That's an excellent question - and I can only guess at the answer.

I suppose you could look at each PA/out/base situation where there was a K and then assume what would happen if there was a grounder, flyout, or hit in that situation - some form of contact - and then see how the inning would have been different.

Maybe you look at the spread of a hitter's GB/FB history and use that to assume some type of contact result in the K-PA and play out the inning from the one that you apply instead of the K?

Or, maybe you just look at the negative that the K brought (if it did) and that's a minus, or the non-event that the K had had (if it did), and that's a plus, and then you do a plus/minus total?

I have no idea what would be best - if I did, I would probably do the study.

Posted by: Steve Lombardi [TypeKey Profile Page] at March 7, 2007 03:54 PM

Not being much of a stathead, I've always wondered about how strikeouts and "regular" outs could possibly be considered equals. I know that my visceral reaction to strikeouts is much greater, but we all know that emotions can sometimes deceive us.

And Andrew - here's an idea: Get your own blog, and then you can write about A-Rod or not write about A-rod...or do whatever.

Posted by: brockdc [TypeKey Profile Page] at March 7, 2007 03:57 PM

O/T

I did a couple of community projections on my blog (Melky, Pavano, Igawa) and decided today that with all the talk about Hughes (since his appearance yesterday)a projection for him could be fun.

If anyone wants to participate, please feel free.

http://jeteupthemiddle.blogspot.com/

Posted by: Jeteupthemiddle [TypeKey Profile Page] at March 7, 2007 04:01 PM

brockdc - if K's interest you, you may enjoy these two older things that I did:

http://www.waswatching.com/archives/2005/12/welcome_to_my_n.html

http://www.waswatching.com/archives/2006/12/october_contact.html

re: your comment to Andrew, well, I have no issue with his feedback - and I appreciate it. I may not do anything with it, but, I really do find it interesting.

Posted by: Steve Lombardi [TypeKey Profile Page] at March 7, 2007 05:09 PM

I've thought about this for a while, Steve. I think you're right about the usefulness of a study with fine granularity in determining if a specific player has trouble with situations such as those. It IS theoretically possible, with the pairing of baseball-reference.com and retrosheet.org to determine the base/out situation of every one of Alex Rodriguez's at bats. We could then, as someone else suggested, compare it to the other top-10 OPS (or Win Shares, or whatever) players. It would be a long study, but I'm used to those. Maybe I'll check it out in my spare time.

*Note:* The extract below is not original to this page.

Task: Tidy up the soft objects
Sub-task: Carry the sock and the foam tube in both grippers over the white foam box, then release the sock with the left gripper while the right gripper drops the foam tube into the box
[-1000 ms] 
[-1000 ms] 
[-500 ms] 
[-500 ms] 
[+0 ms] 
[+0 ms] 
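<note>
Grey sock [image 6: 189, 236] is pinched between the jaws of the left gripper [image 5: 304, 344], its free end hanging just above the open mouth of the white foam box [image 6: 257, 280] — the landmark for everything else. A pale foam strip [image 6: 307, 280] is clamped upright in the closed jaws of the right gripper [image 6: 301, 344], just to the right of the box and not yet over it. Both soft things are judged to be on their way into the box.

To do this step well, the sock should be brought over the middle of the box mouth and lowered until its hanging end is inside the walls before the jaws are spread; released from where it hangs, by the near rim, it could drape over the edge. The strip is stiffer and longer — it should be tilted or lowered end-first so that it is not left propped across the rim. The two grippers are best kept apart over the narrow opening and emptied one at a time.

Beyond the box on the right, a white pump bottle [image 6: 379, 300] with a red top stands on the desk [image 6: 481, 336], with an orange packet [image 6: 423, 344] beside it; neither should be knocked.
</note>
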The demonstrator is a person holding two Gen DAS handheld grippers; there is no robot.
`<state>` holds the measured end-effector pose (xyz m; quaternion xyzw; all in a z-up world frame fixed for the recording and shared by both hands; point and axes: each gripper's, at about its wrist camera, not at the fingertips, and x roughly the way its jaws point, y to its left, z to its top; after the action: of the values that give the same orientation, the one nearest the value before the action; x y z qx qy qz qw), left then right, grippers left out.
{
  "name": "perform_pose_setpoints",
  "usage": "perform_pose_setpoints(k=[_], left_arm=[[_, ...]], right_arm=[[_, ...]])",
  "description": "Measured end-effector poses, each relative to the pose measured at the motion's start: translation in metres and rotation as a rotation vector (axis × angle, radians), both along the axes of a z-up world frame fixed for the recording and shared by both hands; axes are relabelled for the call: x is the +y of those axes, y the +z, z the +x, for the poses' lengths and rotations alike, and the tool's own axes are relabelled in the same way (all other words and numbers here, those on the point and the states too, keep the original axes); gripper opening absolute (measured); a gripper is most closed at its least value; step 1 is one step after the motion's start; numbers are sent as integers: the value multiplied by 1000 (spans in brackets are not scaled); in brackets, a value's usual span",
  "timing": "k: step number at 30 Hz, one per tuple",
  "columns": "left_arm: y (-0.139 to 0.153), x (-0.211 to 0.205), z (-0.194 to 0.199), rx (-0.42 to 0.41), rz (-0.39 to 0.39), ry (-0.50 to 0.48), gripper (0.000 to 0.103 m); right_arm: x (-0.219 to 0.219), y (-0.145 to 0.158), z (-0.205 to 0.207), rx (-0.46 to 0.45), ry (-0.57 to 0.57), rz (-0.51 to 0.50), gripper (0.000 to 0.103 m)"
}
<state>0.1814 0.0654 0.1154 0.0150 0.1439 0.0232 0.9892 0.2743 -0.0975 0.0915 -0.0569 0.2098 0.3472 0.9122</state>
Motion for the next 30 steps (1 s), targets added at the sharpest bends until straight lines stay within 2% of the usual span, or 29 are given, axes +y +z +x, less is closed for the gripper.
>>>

However, I take issue with your implication that a reduction in A-Rod's strikeouts will make him better. First of all, those studies you referenced have proven that, with few exceptions (Joe D, Pujols), when a player's strikeouts go down, his OPS and EQA also take big hits. This tells me that, in general, a player attempting to limit his strikeouts will also become a less effective hitter.

So I ask: what dip in OPS/EQA/RC27 would you permit in order to pick up a few extra "clutch" hits over the course of the season? If A-Rod had an OPS of .850 instead of over .900, but at the same time led the league in sacrifice flies, or in batting average with RISP... would that make you happier? Would you permit a dip to .800?

I, for one, would not want to hurt the New York Yankees by insisting that its best slugger try to adjust his approach, ruining his overall production.

Posted by: mehmattski [TypeKey Profile Page] at March 7, 2007 07:57 PM

The reason that strikeouts, on average, are not worse than other outs is because players who strike out a lot tend to ground into double plays a lot less frequently (per opportunity; don't look at totals, because they are heavily dependent on batting with runners on first). Players who make contact often usually offset the baserunners they advance with batted balls with the runners they eliminate with batted balls.

With no one on base, a strikeout is definitely worse than other outs. But with a runner on first and less than two out, it's clearly much better to strike out than it is to make a contact out.

As far as when a batter strikes out, the most important determinant is the pitcher he's facing.

Cal Ripken didn't strike out all that often, and that's one of the reasons he's the all time gidp leader with 350. On the other hand,someone like Adam Dunn will almost never reach double digits in double plays in a single season, no matter how many "opportunities" he has.

Posted by: spira [TypeKey Profile Page] at March 7, 2007 08:28 PM

I'm not quite clear what you're getting at here, but doesn't WPA and some of the other linear weights stuff that Tango, Lichtman, and Dolphin write about in "The Book" address what you're talking about here?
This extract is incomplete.